I’m talking about that fear that keeps us from daring to live. Fear of the future. Fear of risk. That fear that keeps us from changing, even when we need to. Fear of daring to be anything but…ordinary. After all, mediocrity is safer. There’s far less to fear when you “settle” in to where you are.
Hear me out. I don’t think “contentment” is necessarily a bad thing. How many mistakes can we make when we aren’t content with what we have or where we are in life? How many mid-life crises begin when people cease being thankful for what they have? How often does the greed for power, money, and satisfaction lead people down a dark, self-centered path of destruction?
There’s a difference between self-centered ambition and daring to live to make a difference:
Selfish ambition: “For wherever there is jealousy and selfish ambition, there you will find disorder and evil of every kind” (James 3:16). People with selfish ambition don’t know how to be content with what they have – or who they are. They become driven by greed for more – more things, more fame, more power, etc. Ambition, defined this way, is a very bad thing, because people who have it do not care whom they step on to get what they want.

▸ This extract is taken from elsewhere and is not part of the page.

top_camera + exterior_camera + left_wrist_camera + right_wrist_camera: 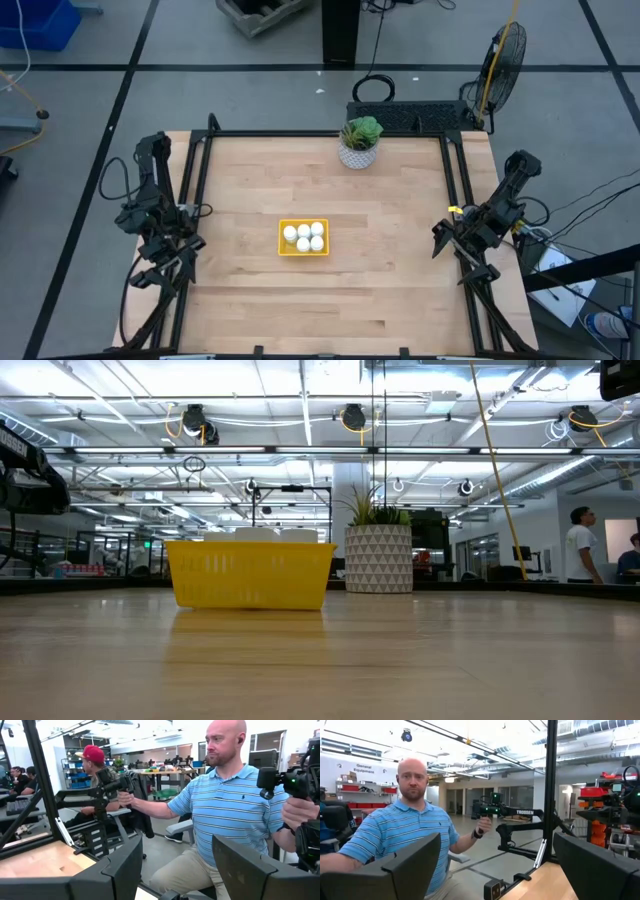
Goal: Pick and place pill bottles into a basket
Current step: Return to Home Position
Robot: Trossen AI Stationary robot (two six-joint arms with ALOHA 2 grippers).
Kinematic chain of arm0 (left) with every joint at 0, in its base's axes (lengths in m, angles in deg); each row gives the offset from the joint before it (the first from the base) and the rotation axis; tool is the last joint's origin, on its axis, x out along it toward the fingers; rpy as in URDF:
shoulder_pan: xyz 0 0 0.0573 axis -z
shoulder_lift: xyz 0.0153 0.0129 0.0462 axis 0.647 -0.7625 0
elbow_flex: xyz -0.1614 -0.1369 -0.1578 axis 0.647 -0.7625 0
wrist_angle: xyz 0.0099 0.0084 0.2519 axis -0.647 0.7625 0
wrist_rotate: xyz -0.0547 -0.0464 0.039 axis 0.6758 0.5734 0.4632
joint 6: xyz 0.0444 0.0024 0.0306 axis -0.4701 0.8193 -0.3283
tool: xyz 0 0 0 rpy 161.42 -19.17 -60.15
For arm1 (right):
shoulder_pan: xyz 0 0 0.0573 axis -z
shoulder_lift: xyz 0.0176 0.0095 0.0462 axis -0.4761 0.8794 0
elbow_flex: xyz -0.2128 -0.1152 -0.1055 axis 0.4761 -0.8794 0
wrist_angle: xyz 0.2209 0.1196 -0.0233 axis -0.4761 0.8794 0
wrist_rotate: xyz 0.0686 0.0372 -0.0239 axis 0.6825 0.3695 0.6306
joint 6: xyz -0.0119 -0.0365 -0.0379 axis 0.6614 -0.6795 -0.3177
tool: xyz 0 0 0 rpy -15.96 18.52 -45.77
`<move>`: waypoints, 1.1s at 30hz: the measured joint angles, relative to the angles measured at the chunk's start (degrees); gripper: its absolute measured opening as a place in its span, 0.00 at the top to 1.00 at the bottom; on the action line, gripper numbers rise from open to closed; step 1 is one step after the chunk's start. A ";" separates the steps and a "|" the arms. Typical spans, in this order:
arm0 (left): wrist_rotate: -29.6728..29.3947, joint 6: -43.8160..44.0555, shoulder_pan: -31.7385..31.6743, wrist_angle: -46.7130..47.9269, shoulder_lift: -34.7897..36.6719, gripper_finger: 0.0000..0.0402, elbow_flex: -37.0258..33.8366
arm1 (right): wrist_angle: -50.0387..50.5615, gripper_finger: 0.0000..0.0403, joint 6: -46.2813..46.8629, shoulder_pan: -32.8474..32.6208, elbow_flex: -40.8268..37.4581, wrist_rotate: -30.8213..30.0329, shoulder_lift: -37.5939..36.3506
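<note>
The yellow basket (pixel 303 238) rests on the middle of the wooden table and holds several white pill bottles (pixel 304 236) standing upright side by side. In the low view the basket (pixel 250 574) shows with the white caps (pixel 275 535) just above its rim. My left gripper (pixel 165 262) is at the table's left edge and my right gripper (pixel 452 238) at its right edge. Both are open, empty and far from the basket; their own fingers (pixel 172 865) (pixel 497 865) stand wide apart in the wrist views.
A white patterned pot with a green plant (pixel 359 142) stands at the table's far edge, behind the basket. A black frame (pixel 325 133) runs around the table. A person in a striped shirt (pixel 235 810) sits beyond the table's near edge, holding control handles.
</note>
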 joint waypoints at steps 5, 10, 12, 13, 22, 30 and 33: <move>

On the other hand, maybe it is fear of this kind of ambition that chains us to a mindset where we settle for less than what we are designed for. What we call “contentment” is actually a fear to take any sort of risk. So, it’s not contentment we feel. It’s “settling for less” and tricking ourselves into believing that’s what we’re supposed to be doing. It’s complacency. Maybe even laziness. Maybe even cowardice.
So we keep things easy. Sometimes we may actually look at our lives, know we’ve settled for less (and hate it), yet won’t do anything to change it because staying put is easy. Easier than change, anyway. So we settle for a lesser life. Life-long dreams of making a difference fade into memory. Our goals become smaller, as our lives become about surviving instead of thriving. Stuck. Afraid to move.
Unfortunately, the less that people dare, the more our world suffers for it. Uniqueness disappears. The unique difference you could make is lost as you conform to a world that has settled. So we follow the paths laid out for us by others. We vicariously attach ourselves to the dreams and visions of other people. And as fewer people dare, everything looks more and more…conformed. Generation after generation of people following someone else’s lead. Listening to people tell us “we know what’s best for you” and believing it.
We fear to dare, when we should fear the cost of not daring. We are all given only so many years to make a difference. What we should fear is wasting that time.
“I have fear of being boring.” – Christian Bale (actor)
So break off the shackles of fear. It can start with a dream. Imagine what you can do, then take steps to do it. Dare. Do it because so few of us are. The rest of us need you to do it. And maybe, just maybe, we can dare together. Then there’s less to fear because we are not alone. We can encourage each other along the way. We can pull each of us out of the abyss of “settling.”
“Do not go where the path may lead; go instead where there is no path and leave a trail.” – Ralph Waldo Emerson
Go where there is no path. Leave a trail that others can follow. And read Isaiah 43 while you’re at it. There’ll you hear God say over and over “I will be with you.”
Do. Not. Fear.
After all, who wants to be seen standing there oozing earwax?
“My [good] ambition has always been to preach the Good News where the name of Christ has never been heard, rather than where a church has already been started by someone else” (Romans 15:20).